PA: My father was a very abusive alcoholic and had to leave my mom, 3 sisters and myself when I was 10yrs old. It was incredibly challenging for my mom to provide food, clothes and a roof over our heads being the only provider. Most of the time, she was short tempered and became verbally abusive. I always felt like I was a burden and I just wanted peace. So, I moved out at 15 years old. I found a room in Jackson Heights, Queens and was working at a sneaker store after school and on weekends. Although, it was very scary and difficult, I managed to have some peace. As an adult now and after years of counseling, I understand my mom much more and have moved on and I have a better relationship with her.
FC: Did that lead in any way to you taking up sports and specifically, boxing?
PA: Growing up in an abusive home definitely influenced me to take up running, boxing and competition. That is how I learned to overcome obstacles, to believe in myself, to have discipline and to never give up no matter how bad the circumstances may be. Sports changed my outlook in life forever.
FC: Were your family and peers supportive of your sports choices? What kind of resistance and attitudes did you have to overcome?
PA: I started competing in martial arts at around 13 years old & running races when I was 15 years old. My family at the time didn’t support it because they didn’t understand. So it was that much more difficult to continue, but I did. I did not have many friends growing up as I felt different and out of place. Besides, I didn’t know too many 15 year olds who lived on their own and I was scared that someone would find out and report me, so I just kept participating in sports and that was my comfort.
FC: Around 1997 you really started to find success in boxing. What do you consider to be your big breakthrough?
PA: I started boxing in 1996 and entered my first tournament that year: the NY Daily News Golden Gloves. I won the first 3 preliminary bouts and made it to the finals.
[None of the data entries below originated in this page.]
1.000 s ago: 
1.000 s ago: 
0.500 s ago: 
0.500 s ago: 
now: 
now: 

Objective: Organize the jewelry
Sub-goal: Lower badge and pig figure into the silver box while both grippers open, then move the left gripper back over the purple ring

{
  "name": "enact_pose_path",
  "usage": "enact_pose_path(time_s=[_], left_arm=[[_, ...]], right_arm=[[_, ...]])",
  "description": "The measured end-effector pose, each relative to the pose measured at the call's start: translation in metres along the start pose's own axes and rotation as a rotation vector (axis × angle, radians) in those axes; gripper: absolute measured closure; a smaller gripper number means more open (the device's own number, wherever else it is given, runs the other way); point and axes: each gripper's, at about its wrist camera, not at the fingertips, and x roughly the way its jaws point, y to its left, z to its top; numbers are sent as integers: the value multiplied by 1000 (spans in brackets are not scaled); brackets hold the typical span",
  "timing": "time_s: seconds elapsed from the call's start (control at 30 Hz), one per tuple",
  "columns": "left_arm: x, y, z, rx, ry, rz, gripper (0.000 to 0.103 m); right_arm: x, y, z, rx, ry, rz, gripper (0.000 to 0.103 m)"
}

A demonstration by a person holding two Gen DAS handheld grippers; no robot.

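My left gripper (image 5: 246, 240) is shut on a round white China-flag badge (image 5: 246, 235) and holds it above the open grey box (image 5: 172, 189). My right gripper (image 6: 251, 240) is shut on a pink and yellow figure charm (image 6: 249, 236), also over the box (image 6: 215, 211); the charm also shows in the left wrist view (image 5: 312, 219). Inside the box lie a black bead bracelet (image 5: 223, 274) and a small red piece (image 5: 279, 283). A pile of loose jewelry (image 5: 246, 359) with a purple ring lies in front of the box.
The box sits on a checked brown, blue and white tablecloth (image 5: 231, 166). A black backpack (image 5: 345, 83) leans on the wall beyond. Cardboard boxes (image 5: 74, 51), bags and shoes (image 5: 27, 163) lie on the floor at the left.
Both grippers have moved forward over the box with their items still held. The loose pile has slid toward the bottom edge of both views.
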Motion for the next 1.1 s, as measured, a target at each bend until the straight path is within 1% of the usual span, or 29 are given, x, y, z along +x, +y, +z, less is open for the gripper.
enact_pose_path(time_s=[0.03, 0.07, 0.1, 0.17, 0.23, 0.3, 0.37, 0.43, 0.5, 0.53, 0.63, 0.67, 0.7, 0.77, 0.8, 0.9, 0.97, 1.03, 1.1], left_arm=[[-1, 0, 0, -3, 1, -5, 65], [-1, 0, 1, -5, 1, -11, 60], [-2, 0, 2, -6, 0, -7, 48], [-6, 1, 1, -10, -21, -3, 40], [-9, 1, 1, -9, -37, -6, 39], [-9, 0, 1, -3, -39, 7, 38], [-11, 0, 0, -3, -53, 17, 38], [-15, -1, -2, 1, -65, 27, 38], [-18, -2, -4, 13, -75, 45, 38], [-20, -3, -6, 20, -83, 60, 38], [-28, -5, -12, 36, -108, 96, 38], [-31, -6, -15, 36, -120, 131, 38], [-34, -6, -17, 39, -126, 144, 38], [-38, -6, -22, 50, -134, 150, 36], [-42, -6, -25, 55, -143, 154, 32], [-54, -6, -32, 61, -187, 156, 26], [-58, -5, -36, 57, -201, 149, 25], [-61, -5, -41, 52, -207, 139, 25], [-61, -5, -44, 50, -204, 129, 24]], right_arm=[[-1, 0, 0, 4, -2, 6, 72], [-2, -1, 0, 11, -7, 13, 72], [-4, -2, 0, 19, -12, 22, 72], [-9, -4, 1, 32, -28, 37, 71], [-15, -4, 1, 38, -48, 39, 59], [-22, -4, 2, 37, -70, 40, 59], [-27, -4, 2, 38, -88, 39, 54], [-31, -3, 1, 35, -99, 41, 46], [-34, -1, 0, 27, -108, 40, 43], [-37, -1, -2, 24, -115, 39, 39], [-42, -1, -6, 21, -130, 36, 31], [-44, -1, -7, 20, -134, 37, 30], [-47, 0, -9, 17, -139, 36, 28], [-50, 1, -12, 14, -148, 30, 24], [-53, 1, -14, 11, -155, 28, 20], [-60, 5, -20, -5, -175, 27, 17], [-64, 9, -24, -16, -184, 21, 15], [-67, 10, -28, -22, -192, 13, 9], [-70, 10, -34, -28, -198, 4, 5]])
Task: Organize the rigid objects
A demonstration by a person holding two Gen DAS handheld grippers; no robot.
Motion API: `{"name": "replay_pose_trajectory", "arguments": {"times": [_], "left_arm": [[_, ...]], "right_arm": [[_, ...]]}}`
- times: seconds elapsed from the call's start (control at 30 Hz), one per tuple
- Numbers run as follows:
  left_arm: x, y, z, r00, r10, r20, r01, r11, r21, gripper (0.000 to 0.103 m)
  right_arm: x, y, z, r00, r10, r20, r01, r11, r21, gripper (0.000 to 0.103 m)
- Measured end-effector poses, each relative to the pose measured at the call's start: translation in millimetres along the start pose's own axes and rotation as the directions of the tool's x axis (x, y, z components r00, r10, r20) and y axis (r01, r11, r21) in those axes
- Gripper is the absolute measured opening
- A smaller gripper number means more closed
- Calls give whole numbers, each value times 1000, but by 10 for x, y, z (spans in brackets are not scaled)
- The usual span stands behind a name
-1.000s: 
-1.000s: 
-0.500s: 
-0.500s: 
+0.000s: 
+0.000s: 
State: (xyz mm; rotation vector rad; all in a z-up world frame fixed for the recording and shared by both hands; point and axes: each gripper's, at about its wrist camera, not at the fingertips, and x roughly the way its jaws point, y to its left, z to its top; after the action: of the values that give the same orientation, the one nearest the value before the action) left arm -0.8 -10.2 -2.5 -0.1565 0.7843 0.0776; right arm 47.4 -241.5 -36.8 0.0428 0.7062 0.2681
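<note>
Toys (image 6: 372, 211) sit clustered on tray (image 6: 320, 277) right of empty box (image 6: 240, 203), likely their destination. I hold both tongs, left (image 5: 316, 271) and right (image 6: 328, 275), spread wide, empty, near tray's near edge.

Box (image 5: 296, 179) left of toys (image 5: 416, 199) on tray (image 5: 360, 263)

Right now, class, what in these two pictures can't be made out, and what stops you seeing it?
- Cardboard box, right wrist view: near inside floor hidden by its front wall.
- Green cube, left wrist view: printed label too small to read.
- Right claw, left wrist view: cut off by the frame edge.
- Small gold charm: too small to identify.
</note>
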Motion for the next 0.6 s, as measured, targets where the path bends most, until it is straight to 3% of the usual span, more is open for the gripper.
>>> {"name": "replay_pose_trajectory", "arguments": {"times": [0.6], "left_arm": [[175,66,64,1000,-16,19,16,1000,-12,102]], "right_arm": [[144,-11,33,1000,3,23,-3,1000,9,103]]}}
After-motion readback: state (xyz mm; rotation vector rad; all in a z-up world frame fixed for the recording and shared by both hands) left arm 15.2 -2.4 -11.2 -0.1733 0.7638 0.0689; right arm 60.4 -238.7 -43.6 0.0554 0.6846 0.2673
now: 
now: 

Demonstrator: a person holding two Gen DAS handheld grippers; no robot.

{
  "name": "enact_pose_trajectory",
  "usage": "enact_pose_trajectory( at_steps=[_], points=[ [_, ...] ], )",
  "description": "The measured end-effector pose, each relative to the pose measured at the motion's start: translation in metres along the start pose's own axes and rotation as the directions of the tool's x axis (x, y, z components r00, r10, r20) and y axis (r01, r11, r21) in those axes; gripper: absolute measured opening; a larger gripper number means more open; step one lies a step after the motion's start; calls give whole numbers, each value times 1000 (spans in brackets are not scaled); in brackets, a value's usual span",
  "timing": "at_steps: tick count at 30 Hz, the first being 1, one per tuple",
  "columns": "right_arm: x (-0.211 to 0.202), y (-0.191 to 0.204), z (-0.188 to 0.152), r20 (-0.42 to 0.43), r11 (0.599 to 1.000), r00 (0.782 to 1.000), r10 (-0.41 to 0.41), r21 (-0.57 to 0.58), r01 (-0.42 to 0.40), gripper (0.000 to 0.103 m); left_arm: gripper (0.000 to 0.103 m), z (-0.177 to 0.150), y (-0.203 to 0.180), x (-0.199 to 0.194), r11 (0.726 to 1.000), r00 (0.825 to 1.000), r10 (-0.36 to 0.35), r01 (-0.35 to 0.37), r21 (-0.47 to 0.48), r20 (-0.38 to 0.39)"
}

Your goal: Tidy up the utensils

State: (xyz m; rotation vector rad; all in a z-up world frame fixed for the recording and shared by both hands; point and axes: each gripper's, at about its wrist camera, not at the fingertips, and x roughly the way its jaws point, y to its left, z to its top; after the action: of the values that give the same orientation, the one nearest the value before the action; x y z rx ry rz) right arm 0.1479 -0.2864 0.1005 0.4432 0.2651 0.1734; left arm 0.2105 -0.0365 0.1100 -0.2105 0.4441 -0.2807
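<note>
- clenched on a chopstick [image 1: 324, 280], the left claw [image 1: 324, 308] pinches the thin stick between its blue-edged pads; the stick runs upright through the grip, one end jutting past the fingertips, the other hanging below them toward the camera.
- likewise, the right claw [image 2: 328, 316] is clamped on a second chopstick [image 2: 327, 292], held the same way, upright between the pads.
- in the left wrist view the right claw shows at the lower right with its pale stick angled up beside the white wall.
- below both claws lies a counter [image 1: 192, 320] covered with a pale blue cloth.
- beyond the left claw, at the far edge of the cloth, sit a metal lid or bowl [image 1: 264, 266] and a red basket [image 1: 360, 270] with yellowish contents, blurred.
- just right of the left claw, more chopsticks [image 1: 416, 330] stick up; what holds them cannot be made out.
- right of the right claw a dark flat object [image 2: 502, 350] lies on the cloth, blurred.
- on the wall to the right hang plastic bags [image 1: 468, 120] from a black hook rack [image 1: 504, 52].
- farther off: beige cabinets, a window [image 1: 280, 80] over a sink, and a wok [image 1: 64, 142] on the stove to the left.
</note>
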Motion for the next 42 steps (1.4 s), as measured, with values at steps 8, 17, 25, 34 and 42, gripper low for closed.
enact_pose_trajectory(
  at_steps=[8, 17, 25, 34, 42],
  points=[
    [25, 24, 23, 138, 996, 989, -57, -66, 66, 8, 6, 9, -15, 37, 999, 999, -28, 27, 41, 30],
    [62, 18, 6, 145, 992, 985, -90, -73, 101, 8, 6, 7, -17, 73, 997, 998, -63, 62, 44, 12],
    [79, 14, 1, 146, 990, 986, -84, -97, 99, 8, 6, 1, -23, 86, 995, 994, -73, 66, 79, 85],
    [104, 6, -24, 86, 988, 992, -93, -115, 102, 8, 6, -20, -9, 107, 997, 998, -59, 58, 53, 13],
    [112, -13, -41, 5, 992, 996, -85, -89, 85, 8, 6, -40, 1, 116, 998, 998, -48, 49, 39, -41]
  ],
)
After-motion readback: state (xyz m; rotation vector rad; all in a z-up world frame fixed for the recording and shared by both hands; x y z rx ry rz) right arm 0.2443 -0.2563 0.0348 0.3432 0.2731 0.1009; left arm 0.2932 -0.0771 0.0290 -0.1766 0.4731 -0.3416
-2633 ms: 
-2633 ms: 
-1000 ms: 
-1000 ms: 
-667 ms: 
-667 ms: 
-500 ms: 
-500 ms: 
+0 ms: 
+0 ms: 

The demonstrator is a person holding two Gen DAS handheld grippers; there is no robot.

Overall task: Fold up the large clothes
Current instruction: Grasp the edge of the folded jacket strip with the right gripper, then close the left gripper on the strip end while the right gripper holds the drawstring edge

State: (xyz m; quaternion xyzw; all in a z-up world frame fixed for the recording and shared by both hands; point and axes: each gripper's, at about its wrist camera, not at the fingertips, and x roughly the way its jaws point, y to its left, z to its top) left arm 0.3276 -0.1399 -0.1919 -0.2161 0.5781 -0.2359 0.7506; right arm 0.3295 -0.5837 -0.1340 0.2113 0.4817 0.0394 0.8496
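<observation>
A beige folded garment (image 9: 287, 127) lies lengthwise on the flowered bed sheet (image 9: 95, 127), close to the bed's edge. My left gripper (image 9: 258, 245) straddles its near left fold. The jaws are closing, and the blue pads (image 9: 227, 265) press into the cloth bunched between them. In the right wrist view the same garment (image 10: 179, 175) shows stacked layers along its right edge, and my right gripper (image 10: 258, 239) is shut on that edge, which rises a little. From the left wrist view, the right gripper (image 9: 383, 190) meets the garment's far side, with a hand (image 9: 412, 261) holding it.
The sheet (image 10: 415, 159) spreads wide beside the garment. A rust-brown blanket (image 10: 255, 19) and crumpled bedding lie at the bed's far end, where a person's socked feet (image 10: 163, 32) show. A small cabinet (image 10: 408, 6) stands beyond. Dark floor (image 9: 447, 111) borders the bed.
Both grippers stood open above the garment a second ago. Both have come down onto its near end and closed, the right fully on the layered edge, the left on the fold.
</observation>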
Boxing in Madison Square Garden was an overwhelming but incredible feeling. I lost in the finals and I consider that my breakthrough. Losing taught me how to get back up and train harder, to work on my weaknesses, to persevere and have resilience. It taught me not to quit just because things got a little more difficult.
FC: You are a lot more than a boxer. You are an accomplished marathoner now. How many marathons and half marathons have you completed?
PA: Running is my other big passion. I Love it! I feel like I have that peace in my heart, mind, body and soul when I run. I feel like I can breathe and see things clearly. It’s my meditation and hope I can do it for a lifetime. I have run a total of 20 full marathons (including 12 NYC Marathons, 2 Boston Marathons, 2 Marine Corps Marathons, a Philadelphia Marathon, Seattle Marathon, Washington DC Marathon & Chicago Marathon). I have completed over 50 half-marathons and have also participated in Triathlons and different types of endurance challenges & adventure races.
FC: You have worked as an EMT, an actor, and an interpreter. Now I understand you are back in school?
PA: I currently freelance as a Spanish interpreter/translator, event manager, EMT, personal trainer, running coach, and fitness model. I do all this to have the flexibility to train for boxing. Women’s Boxing is not a lucrative sport and unfortunately, it does not pay my bills. All these jobs help me live my dream of one day becoming a world champion in boxing. After I retire from boxing in the next 1-2 years, I do hope to go back to school and become a physical therapist.
FC: What is in the future for Patty Alcivar?
PA: I have always been a big dreamer and have always had goals. Just to name a few, I would love to complete a full Ironman one day, write a memoir about my life and sports; I would love to help more teenage girls and have more speaking engagements, I would love to go back to school and continue to do well in running and other competitions.